# Work instructions:
All of the data is to be copied word for word.

# Data shown:
━━━━━━━━━━━━━━━━━━━━━━━━━━━━━━
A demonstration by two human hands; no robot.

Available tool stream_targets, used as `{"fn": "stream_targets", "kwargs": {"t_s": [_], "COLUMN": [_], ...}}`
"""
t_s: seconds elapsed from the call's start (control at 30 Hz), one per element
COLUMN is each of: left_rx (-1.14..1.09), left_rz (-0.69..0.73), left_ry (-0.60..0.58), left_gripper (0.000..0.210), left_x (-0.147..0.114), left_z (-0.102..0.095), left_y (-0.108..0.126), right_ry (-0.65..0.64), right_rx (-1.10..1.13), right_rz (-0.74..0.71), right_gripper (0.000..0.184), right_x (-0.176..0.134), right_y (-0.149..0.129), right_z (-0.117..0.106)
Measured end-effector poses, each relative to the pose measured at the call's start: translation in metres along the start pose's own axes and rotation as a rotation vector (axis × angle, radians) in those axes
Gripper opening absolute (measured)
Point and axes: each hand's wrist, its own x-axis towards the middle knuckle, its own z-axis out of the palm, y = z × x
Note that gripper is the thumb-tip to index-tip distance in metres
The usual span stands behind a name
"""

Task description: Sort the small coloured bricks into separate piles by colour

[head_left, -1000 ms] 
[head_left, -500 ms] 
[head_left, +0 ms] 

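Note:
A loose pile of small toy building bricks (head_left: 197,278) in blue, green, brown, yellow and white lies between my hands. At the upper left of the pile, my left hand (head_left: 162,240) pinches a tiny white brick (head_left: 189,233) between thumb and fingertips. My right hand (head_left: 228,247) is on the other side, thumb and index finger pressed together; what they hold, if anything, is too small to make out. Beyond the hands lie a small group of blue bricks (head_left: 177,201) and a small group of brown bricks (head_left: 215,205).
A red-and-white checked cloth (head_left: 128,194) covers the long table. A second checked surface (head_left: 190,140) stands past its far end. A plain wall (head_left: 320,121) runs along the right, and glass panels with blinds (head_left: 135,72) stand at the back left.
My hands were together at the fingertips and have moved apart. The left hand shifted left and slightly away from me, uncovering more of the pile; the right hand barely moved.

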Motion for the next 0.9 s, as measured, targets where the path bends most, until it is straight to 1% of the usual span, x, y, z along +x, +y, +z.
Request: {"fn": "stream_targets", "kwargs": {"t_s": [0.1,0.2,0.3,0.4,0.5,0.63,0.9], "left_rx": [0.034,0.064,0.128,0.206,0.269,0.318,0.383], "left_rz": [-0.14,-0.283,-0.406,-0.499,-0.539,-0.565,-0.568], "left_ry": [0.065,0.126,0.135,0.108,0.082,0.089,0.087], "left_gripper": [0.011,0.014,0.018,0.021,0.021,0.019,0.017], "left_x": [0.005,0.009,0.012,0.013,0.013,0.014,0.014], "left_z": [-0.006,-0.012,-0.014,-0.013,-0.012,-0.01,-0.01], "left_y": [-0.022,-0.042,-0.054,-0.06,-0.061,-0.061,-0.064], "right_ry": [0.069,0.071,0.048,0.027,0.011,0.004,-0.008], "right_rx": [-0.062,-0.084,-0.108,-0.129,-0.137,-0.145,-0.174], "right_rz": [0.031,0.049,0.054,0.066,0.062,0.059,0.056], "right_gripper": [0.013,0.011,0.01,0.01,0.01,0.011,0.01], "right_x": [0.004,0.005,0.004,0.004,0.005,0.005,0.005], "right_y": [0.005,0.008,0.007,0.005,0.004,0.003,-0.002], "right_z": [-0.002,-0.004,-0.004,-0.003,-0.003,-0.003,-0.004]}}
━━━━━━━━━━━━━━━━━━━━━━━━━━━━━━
# Worked solution:
A demonstration by two human hands; no robot.

Available tool stream_targets, used as `{"fn": "stream_targets", "kwargs": {"t_s": [_], "COLUMN": [_], ...}}`
"""
t_s: seconds elapsed from the call's start (control at 30 Hz), one per element
COLUMN is each of: left_rx (-1.14..1.09), left_rz (-0.69..0.73), left_ry (-0.60..0.58), left_gripper (0.000..0.210), left_x (-0.147..0.114), left_z (-0.102..0.095), left_y (-0.108..0.126), right_ry (-0.65..0.64), right_rx (-1.10..1.13), right_rz (-0.74..0.71), right_gripper (0.000..0.184), right_x (-0.176..0.134), right_y (-0.149..0.129), right_z (-0.117..0.106)
Measured end-effector poses, each relative to the pose measured at the call's start: translation in metres along the start pose's own axes and rotation as a rotation vector (axis × angle, radians) in those axes
Gripper opening absolute (measured)
Point and axes: each hand's wrist, its own x-axis towards the middle knuckle, its own z-axis out of the palm, y = z × x
Note that gripper is the thumb-tip to index-tip distance in metres
The usual span stands behind a name
"""

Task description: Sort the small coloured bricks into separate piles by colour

[head_left, -1000 ms] 
[head_left, -500 ms] 
[head_left, +0 ms] 

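Note:
A loose pile of small toy building bricks (head_left: 197,278) in blue, green, brown, yellow and white lies between my hands. At the upper left of the pile, my left hand (head_left: 162,240) pinches a tiny white brick (head_left: 189,233) between thumb and fingertips. My right hand (head_left: 228,247) is on the other side, thumb and index finger pressed together; what they hold, if anything, is too small to make out. Beyond the hands lie a small group of blue bricks (head_left: 177,201) and a small group of brown bricks (head_left: 215,205).
A red-and-white checked cloth (head_left: 128,194) covers the long table. A second checked surface (head_left: 190,140) stands past its far end. A plain wall (head_left: 320,121) runs along the right, and glass panels with blinds (head_left: 135,72) stand at the back left.
My hands were together at the fingertips and have moved apart. The left hand shifted left and slightly away from me, uncovering more of the pile; the right hand barely moved.
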
Motion for the next 0.9 s, as measured, targets where the path bends most, until it is straight to 1% of the usual span, x, y, z along +x, +y, +z.
Request: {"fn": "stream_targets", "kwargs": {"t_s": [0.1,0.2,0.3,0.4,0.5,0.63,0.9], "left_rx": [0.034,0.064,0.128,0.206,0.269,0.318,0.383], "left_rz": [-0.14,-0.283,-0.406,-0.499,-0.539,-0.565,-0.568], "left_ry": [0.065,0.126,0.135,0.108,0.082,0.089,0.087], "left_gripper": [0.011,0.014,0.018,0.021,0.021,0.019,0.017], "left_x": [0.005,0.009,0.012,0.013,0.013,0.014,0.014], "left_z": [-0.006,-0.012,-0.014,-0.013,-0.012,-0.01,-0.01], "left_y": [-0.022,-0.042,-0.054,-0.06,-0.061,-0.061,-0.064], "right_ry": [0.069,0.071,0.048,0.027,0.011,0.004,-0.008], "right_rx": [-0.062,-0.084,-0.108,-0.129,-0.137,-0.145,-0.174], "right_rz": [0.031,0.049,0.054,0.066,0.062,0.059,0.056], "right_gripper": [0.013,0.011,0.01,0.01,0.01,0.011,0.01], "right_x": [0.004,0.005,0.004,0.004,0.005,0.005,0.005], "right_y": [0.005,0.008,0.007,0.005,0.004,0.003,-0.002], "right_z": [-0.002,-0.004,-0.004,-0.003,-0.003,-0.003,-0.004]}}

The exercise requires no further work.